━━━━━ Given records ━━━━━

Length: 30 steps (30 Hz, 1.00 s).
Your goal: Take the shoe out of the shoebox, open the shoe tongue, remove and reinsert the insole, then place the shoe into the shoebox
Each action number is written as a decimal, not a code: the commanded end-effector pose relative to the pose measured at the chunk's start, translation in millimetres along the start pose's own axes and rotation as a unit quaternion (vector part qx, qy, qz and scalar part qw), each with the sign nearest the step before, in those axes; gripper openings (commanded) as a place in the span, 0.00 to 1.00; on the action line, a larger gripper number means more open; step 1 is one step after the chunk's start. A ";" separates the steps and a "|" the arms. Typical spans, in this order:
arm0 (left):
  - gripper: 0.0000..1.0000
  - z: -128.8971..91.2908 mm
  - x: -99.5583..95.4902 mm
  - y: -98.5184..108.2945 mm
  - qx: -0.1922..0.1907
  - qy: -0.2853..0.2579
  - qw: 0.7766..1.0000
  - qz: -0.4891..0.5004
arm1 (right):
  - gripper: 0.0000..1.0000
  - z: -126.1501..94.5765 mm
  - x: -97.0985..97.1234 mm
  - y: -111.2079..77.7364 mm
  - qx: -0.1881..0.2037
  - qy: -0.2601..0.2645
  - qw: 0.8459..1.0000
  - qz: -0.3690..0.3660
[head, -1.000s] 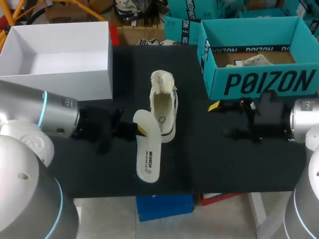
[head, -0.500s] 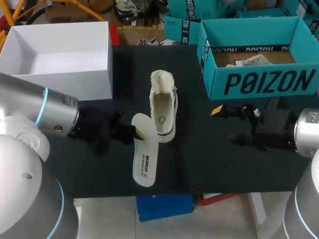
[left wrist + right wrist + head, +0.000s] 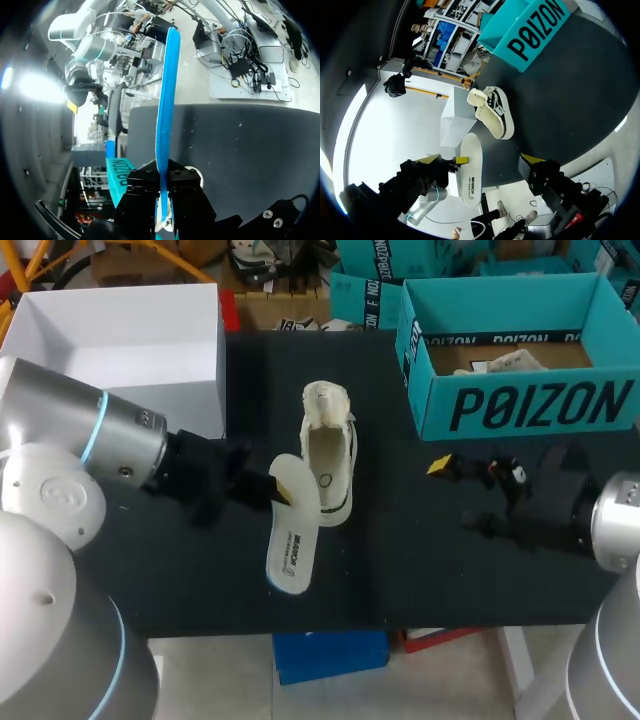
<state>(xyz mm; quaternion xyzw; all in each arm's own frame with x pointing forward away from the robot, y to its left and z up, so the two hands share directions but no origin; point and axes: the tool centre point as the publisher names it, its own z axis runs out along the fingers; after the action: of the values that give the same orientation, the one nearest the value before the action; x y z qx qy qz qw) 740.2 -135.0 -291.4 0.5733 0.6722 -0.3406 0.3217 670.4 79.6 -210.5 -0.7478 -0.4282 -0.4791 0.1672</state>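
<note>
L hand point(image 3: 282, 494) round insole point(image 3: 290, 545) end

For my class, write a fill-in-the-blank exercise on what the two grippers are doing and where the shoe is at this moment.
1. The left gripper is shut on the white ____, holding it beside the shoe.
2. The shoe stands on the black ____, not in the teal shoebox.
3. The right gripper holds nothing, and its fingers are ____.

Missing words: insole; table; open.
</note>
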 end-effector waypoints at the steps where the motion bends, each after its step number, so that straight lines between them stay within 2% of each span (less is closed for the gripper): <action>1: 0.00 15.3 -0.4 9.2 0.005 0.003 1.000 -0.002 | 1.00 5.0 -0.3 -0.4 -0.029 0.008 1.000 -0.001; 5: 0.00 18.1 0.4 11.9 0.006 0.001 1.000 -0.004 | 1.00 5.4 1.0 9.9 -0.002 0.036 0.999 -0.014; 12: 0.00 19.3 0.0 14.4 0.007 -0.002 1.000 -0.005 | 1.00 10.2 3.5 23.2 0.031 0.046 0.998 -0.018; 24: 0.00 21.6 -4.2 24.2 0.011 -0.002 1.000 -0.005 | 1.00 12.0 3.5 27.5 0.043 0.035 0.998 -0.017; 30: 0.00 29.1 -7.7 36.2 0.035 0.019 0.999 0.004 | 1.00 12.0 3.5 27.5 0.043 0.035 0.998 -0.017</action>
<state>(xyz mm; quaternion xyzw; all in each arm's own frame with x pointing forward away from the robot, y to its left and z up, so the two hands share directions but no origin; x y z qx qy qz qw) 763.2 -152.4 -303.6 0.5846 0.6628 -0.3521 0.3082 709.6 89.3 -211.5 -0.7472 -0.4149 -0.5043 0.1236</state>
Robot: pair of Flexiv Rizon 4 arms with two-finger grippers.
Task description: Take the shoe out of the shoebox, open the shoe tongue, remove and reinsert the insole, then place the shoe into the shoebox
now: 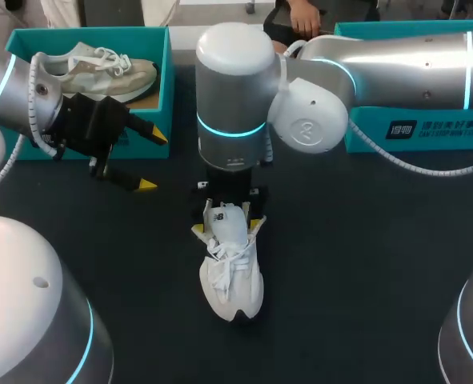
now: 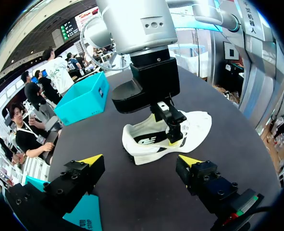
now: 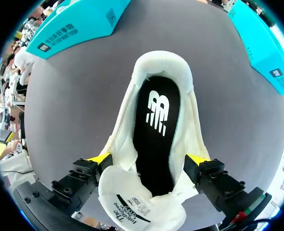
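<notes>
Currently right gripper (image 3: pixel 148 158) clamps the white shoe (image 1: pixel 232 276) from both sides, left gripper (image 2: pixel 141 160) hangs wide open, empty.

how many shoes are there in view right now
2. A white shoe lies mid-table, gripped by the right pincer; a beige shoe sits in the left teal shoebox. The right box is partly hidden behind the right arm, so another may be there.

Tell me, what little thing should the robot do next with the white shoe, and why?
Probably the right tool should dip into the white shoe and pinch the black insole. The tongue is already folded open, the insole lies flat inside, and that tool hangs right over the opening.
</notes>
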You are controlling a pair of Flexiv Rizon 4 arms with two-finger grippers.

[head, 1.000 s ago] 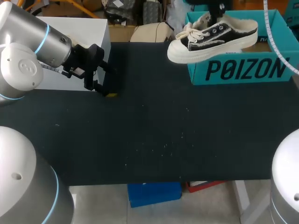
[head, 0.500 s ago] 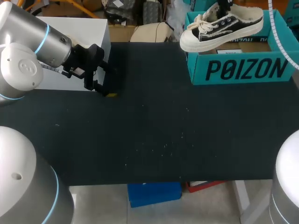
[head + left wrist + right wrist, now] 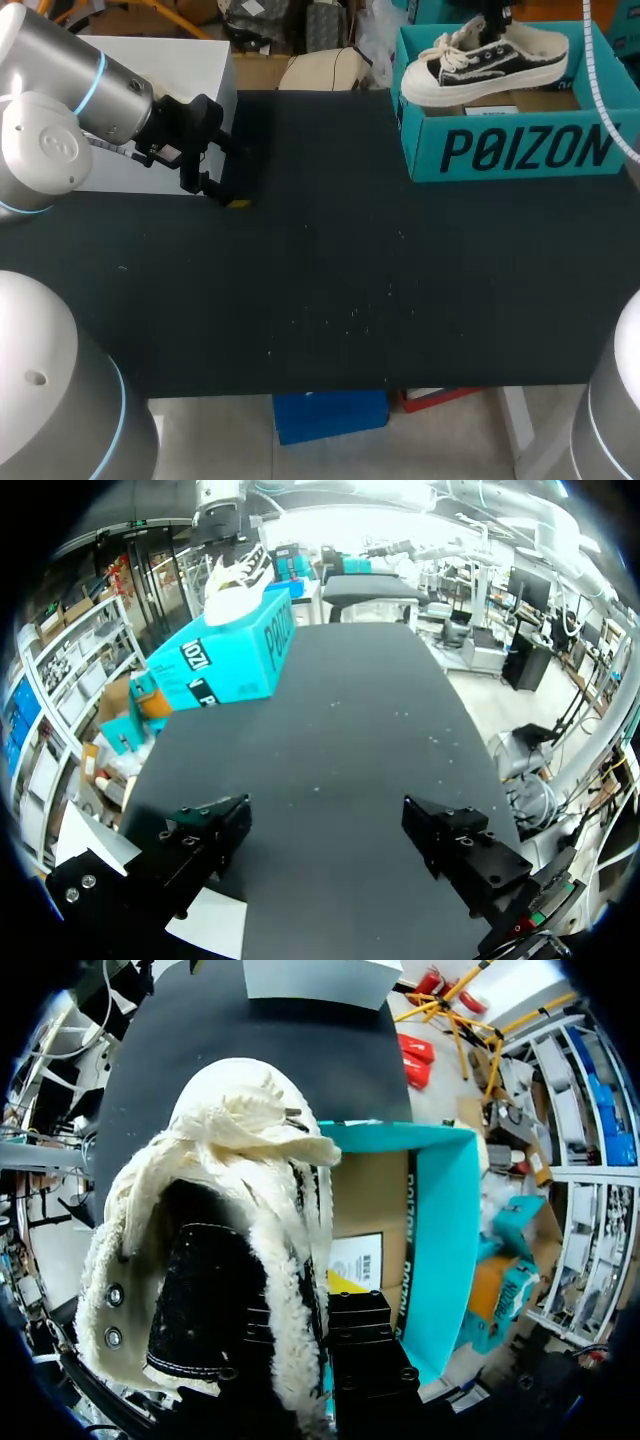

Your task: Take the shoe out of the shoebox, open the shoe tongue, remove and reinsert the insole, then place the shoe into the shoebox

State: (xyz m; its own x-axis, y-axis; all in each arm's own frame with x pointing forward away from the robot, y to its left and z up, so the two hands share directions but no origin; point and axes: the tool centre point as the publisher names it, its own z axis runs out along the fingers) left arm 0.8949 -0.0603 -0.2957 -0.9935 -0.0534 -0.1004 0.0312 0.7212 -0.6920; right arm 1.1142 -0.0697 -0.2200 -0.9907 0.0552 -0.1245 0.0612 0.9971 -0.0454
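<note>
A black low shoe (image 3: 485, 65) with white sole, white laces and cream lining hangs over the open teal shoebox (image 3: 510, 150) at the back right, toe pointing left past the box's left wall. My right gripper (image 3: 495, 18) holds it from above, shut on the shoe's fleecy collar edge. In the right wrist view the shoe (image 3: 215, 1250) fills the space ahead of the right gripper (image 3: 310, 1335), with the shoebox (image 3: 440, 1230) beneath and beside it. My left gripper (image 3: 215, 188) is open and empty at the back left. From it the shoebox (image 3: 225, 660) and shoe (image 3: 235, 580) lie far ahead.
A white box (image 3: 150, 90) stands at the table's back left, just behind my left gripper (image 3: 335, 840). The black table (image 3: 330, 280) stretches between the two arms, with small white specks on it.
My right arm has carried the shoe to the right and back, from beyond the box's left corner to over the shoebox. The left arm has not moved.
</note>
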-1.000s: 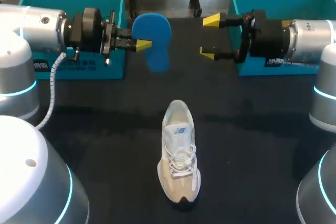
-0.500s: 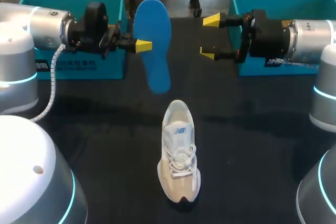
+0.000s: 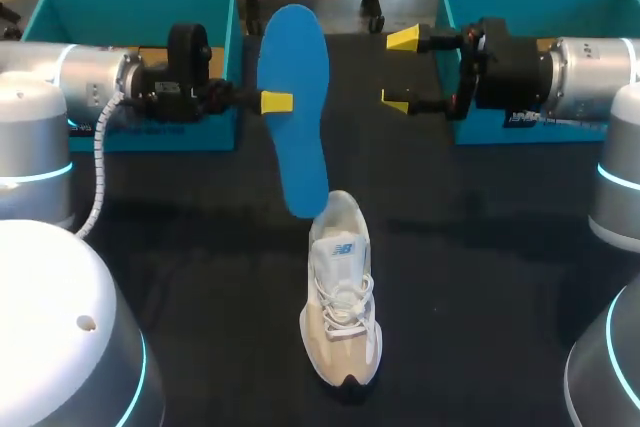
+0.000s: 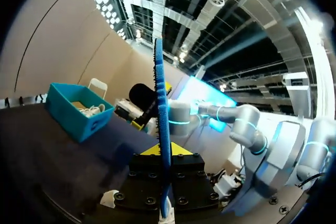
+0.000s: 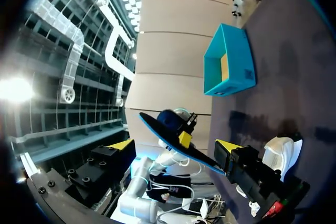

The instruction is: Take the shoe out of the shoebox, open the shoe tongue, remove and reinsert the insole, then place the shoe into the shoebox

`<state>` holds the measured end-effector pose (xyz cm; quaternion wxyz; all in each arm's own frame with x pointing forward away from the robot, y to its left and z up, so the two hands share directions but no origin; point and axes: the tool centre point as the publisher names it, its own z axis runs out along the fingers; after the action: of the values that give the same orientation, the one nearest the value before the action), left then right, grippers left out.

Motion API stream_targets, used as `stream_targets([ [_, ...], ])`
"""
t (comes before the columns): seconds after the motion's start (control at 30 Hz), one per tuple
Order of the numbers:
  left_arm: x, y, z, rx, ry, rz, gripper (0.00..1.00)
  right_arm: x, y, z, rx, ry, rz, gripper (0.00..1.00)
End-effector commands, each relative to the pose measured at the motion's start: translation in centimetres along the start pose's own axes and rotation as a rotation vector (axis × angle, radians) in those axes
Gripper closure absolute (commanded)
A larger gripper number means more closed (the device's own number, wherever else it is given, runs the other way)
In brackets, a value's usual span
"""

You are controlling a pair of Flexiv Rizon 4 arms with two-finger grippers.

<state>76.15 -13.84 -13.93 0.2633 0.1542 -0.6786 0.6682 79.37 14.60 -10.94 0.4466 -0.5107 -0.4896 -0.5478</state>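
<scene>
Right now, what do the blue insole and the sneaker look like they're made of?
The blue insole: probably foam, matte; thin, evenly coloured, no shine. The sneaker: seemingly white mesh or textile with beige suede-like panels, matte; exact fabrics uncertain.

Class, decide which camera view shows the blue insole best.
The head view: the insole shows its whole face, pinched by the left gripper. The left wrist view shows it edge-on; the right wrist view, small and slanted.
</scene>
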Motion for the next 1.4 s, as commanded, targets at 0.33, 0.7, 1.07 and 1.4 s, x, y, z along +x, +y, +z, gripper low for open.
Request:
stream_targets([
  [0.33, -1.0, 0.4, 0.7, 0.079, -0.021, -0.671, 1.00, 0.0, -0.1, 0.1, -0.001, -0.003, 0.000, 0.00],
  [0.7, -3.3, 2.4, 1.1, 0.063, -0.029, -0.774, 1.00, 0.0, -0.1, 0.1, -0.001, -0.003, 0.000, 0.00],
  [1.07, -3.6, 2.7, 0.8, 0.085, -0.020, -0.816, 1.00, 1.2, 0.1, 0.7, 0.064, -0.220, -0.045, 0.00],
  [1.4, -3.6, 2.5, 0.8, 0.114, -0.025, -0.924, 1.00, 2.6, 1.1, 1.7, 0.209, -0.561, -0.011, 0.00],
])
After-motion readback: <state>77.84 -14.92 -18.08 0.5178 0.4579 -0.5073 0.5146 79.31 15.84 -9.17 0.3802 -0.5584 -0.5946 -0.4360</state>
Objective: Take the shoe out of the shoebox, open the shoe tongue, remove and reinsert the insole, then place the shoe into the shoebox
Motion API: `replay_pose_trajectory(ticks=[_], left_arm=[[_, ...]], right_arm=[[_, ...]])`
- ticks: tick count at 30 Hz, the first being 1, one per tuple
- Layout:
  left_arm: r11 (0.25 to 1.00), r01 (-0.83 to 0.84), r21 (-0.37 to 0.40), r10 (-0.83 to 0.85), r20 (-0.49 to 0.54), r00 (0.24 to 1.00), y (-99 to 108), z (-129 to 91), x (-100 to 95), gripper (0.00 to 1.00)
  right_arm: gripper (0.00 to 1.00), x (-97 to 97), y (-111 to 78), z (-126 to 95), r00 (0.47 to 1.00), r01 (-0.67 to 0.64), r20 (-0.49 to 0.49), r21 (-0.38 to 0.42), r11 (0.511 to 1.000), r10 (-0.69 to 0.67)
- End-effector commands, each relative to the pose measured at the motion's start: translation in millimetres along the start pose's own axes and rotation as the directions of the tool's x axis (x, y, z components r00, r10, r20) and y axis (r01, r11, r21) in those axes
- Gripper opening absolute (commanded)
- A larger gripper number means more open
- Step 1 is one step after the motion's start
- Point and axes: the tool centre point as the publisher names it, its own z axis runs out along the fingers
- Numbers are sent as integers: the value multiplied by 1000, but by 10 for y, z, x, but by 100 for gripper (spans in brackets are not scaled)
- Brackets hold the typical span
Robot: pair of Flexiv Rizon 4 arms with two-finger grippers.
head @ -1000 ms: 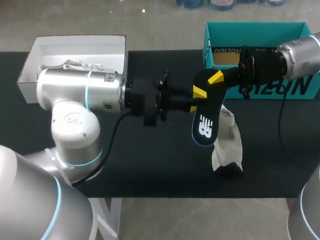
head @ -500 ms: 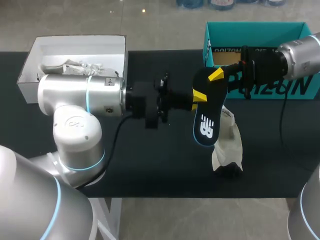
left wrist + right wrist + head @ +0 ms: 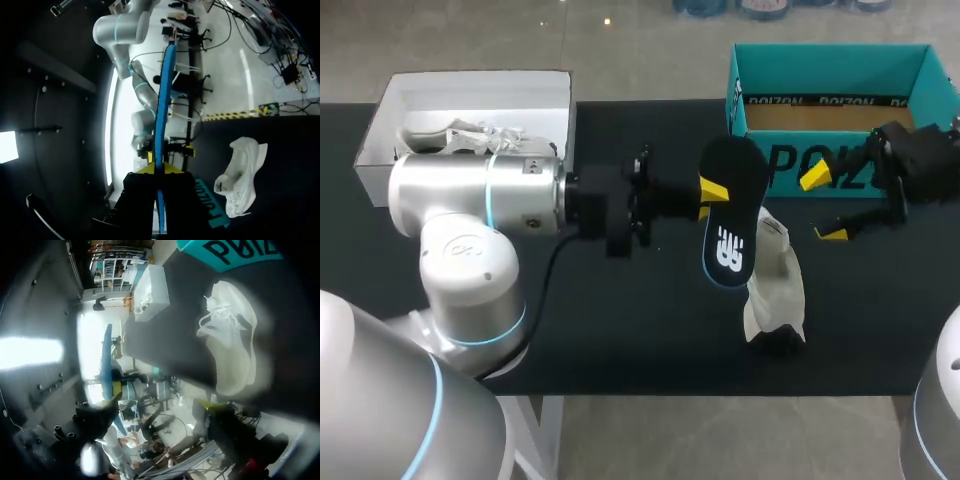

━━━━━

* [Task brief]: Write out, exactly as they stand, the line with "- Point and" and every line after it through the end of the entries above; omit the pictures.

* [Answer to the exercise]:
- Point and axes: the tool centre point as the publisher names it, its own z axis runs out along the fingers
- Numbers are sent as integers: the value multiplied by 1000, but by 10 for y, z, x, but by 100 for gripper (spans in brackets are not scaled)
- Brackets hold the typical span
Robot: pair of Flexiv Rizon 4 arms with two-finger grippers.
head @ -1000 ms: 
head @ -500 ms: 
left wrist + right wrist + head @ +0 ms: 

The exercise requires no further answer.